5. Significance and Conclusion

• Mechanistic Insight: The study elucidates a dual-pathway defense mechanism in BECs: (1) PI3K-driven upregulation of laminin-332 to trap conidia via adhesion, and (2) FleA recognition by ITGB1 and MRC2 to internalize and sequester the fungus into lysosomal compartments, thereby blocking germination.
• Therapeutic Potential: By identifying ITGB1 and MRC2 as critical receptors for FleA, the study highlights these interactions as potential targets for anti-adhesive therapies. Developing antagonists that block FleA-receptor binding could prevent the initial steps of A. fumigatus colonization and invasion.

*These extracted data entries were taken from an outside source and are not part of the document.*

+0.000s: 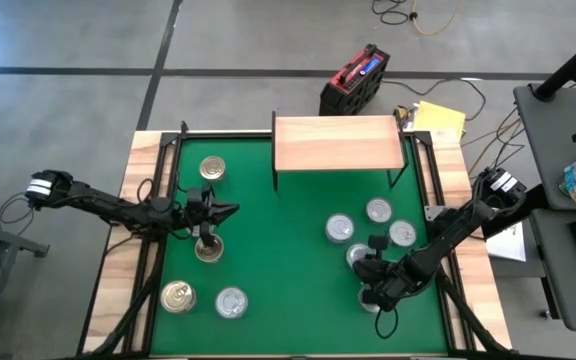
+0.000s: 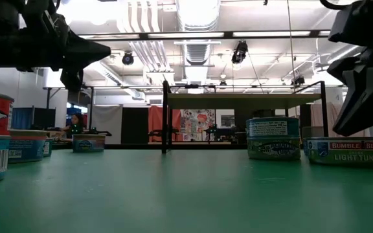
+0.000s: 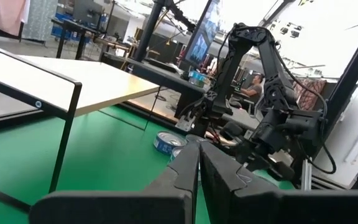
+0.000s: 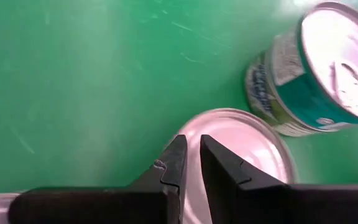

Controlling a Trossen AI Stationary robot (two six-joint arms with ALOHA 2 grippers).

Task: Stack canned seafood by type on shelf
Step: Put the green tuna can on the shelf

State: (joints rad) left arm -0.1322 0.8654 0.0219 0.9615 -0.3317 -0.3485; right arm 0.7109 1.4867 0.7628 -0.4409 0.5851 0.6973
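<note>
the right gripper (image 4: 190, 163), fingers nearly together and holding nothing, hovered over a silver-topped tin (image 4: 238, 149) on the green mat (image 1: 288, 220), and would likely need to widen before straddling it squarely for the empty shelf (image 1: 338, 143).

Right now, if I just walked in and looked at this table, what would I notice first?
Probably the two dark robot arms reaching over the big green mat, one from each side. Shiny round tins are scattered on it: four near the left gripper, a cluster near the right gripper, which hangs right over one tin. At the far edge stands a small wooden shelf with nothing on it yet.
</note>
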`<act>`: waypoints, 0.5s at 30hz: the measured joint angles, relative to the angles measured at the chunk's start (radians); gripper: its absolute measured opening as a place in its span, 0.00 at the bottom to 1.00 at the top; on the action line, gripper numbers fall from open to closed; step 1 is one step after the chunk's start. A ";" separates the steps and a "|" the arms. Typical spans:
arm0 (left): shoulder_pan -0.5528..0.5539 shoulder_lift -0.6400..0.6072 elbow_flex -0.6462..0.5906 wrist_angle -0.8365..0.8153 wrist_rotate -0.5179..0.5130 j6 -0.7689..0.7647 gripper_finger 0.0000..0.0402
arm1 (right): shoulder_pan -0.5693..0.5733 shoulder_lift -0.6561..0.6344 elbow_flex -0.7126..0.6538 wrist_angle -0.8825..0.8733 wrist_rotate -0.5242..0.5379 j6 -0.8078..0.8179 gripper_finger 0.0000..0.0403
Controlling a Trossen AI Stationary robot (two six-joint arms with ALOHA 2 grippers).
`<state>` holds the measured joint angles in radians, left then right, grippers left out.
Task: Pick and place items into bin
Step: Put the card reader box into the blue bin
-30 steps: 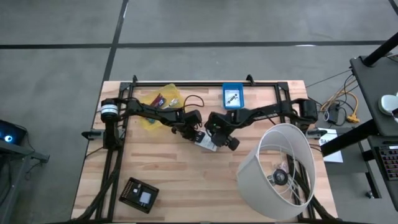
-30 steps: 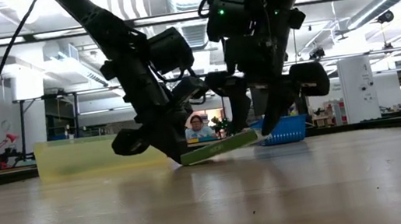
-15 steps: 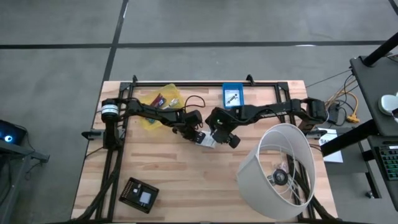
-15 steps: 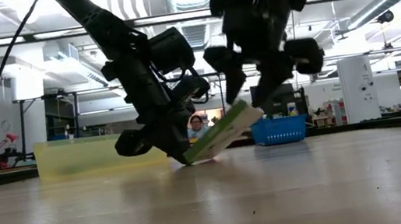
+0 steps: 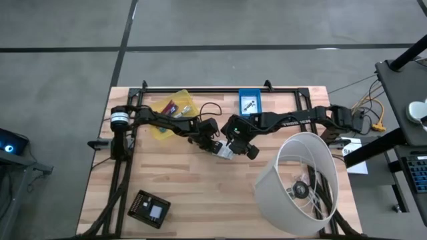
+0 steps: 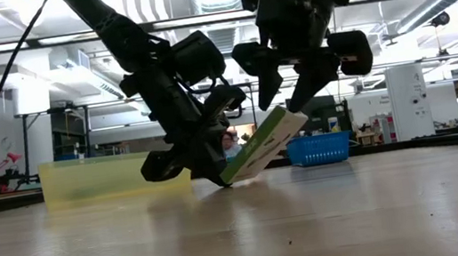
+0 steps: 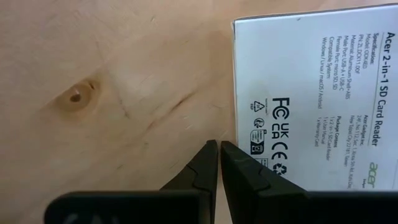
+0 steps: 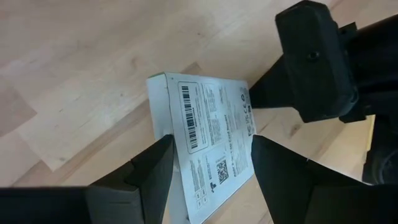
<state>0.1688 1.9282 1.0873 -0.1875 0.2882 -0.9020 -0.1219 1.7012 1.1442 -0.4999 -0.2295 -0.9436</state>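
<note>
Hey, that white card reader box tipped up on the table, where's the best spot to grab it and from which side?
Probably the raised edge of the white box, taken from above across its thin thickness. It leans with one edge on the table, the left gripper bracing the low end, and the right gripper already straddles it, fingers open.

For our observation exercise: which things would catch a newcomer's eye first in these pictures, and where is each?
Mid-table, both arms meet over a white printed box, tipped up on one edge; the right end effector straddles it with open fingers, while the left end effector, fingers shut, presses at its low edge. A big white lampshade fills the table's near right corner, and a yellow bin sits far left.
</note>
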 joint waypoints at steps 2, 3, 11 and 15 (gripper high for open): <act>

• Paradigm Shift: The findings suggest that the antifungal activity of BECs is not merely a passive barrier but an active, receptor-mediated process involving specific lectin-carbohydrate recognition and intracellular trafficking, distinct from the classical phagocytic killing seen in immune cells.

This work provides a foundational understanding of how epithelial cells actively restrict fungal virulence, offering new avenues for treating invasive aspergillosis.